Report Finds Feds Tower Over Other Sectors In At Least One Cybersecurity Metric
That includes Fortune 500 and tech companies worth more than $1 billion, according to a new report.
The federal government—so often derided for being behind the technical curve—is magnitudes ahead of every other sector in at least one domain: email authentication and security.
Some 75 percent of the 5 billion email inboxes globally check Domain-based Message Authentication Reporting and Conformance, or DMARC, records to ensure that incoming emails are from a valid domain and not being spoofed by a potential bad actor. Among government agencies, 80 percent are using tools to publish DMARC records, putting government double-digits ahead of every area of the private sector, according to a report released Friday from email authentication vendor Valimail.
The government’s implementation rate is even more impressive when directly compared to other sectors, only two of which topped 50 percent: Fortune 500 companies and U.S. tech companies worth more than $1 billion.
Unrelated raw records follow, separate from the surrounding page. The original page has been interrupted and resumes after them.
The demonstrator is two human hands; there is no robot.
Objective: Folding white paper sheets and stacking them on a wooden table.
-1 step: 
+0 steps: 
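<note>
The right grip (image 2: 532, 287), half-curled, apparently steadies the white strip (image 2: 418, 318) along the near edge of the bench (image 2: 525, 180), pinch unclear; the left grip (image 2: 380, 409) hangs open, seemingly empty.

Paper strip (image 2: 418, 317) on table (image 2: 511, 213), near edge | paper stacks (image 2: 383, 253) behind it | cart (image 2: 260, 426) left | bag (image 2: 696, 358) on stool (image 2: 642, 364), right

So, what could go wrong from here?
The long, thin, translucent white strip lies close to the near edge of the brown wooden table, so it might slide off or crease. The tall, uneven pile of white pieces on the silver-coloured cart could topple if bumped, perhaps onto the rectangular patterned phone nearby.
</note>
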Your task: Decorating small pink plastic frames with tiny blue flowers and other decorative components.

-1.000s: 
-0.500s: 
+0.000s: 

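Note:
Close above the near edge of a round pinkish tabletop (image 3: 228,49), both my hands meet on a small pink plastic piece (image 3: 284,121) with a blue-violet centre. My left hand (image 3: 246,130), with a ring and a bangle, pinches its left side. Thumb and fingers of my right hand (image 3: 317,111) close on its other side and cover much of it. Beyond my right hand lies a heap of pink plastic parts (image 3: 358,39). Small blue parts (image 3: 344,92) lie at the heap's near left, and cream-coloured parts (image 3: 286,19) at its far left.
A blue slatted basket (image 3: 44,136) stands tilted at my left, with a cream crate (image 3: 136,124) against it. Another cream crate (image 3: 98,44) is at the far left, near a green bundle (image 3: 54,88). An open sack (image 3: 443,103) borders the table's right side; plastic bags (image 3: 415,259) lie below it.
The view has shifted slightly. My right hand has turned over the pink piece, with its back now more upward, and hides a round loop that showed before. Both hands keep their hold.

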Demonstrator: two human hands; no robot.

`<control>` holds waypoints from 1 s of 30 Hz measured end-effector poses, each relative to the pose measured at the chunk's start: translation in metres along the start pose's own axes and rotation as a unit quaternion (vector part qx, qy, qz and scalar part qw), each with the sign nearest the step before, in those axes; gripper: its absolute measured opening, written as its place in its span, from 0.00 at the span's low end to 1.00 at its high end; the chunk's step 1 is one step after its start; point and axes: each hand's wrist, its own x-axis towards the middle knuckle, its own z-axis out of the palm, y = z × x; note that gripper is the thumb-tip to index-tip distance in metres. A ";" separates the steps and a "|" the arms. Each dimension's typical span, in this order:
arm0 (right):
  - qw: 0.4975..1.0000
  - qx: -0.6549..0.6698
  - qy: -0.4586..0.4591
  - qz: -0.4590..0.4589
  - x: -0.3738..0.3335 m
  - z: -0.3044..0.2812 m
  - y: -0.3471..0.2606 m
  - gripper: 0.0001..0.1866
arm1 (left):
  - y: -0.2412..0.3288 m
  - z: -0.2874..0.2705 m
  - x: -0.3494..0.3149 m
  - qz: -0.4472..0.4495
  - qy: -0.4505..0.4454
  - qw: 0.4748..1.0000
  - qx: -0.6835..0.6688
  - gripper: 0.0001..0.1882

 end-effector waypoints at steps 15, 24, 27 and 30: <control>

Valimail researchers pointed to a 2017 binding operational directive issued by the Homeland Security Department as the main reason for such a high adoption rate.
“The U.S. federal government occupies a substantial leadership position in the effective use of email authentication—and has remained there over the past several quarters,” researchers wrote in their report. “Since the executive branch accounts for the vast majority of the 1,315 federal .gov domains, that directive known as BOD 18-01, has had a huge impact on DMARC usage in this group.”
As of the October 2018 compliance deadline, 67 percent of federal agencies had deployed DMARC tools, up from just 8 percent a year prior. The trend aligns with Homeland Security’s goal of getting “very close to 100 percent” adoption, Tom McDermott, deputy assistant secretary for cyber policy, said in October.
The report also notes the government leads in another major category: effectiveness of the DMARC policy. Valimail researcher notes that having a policy in place means little if the record isn’t configured correctly.
“To date, most companies that attempt DMARC do not complete the journey,” Valimail researchers wrote. “The enforcement effectiveness rate—the percentage of companies deploying DMARC that actually get to an enforcement policy—hovers around 20 percent for almost every category of company we have studied.”
Perhaps ironically, the government’s bureaucratic nature makes it an outlier on this metric, as well. Due to the high rate of agencies checking the box to comply with the Homeland Security directive, the public sector maintains an 87 percent effective rate, topping the list.
The next sector, large U.S. tech companies, is 50 points behind, at 37 percent.
Editor's Note: This story has been updated to clarify a data point concerning worldwide use of DMARC tools.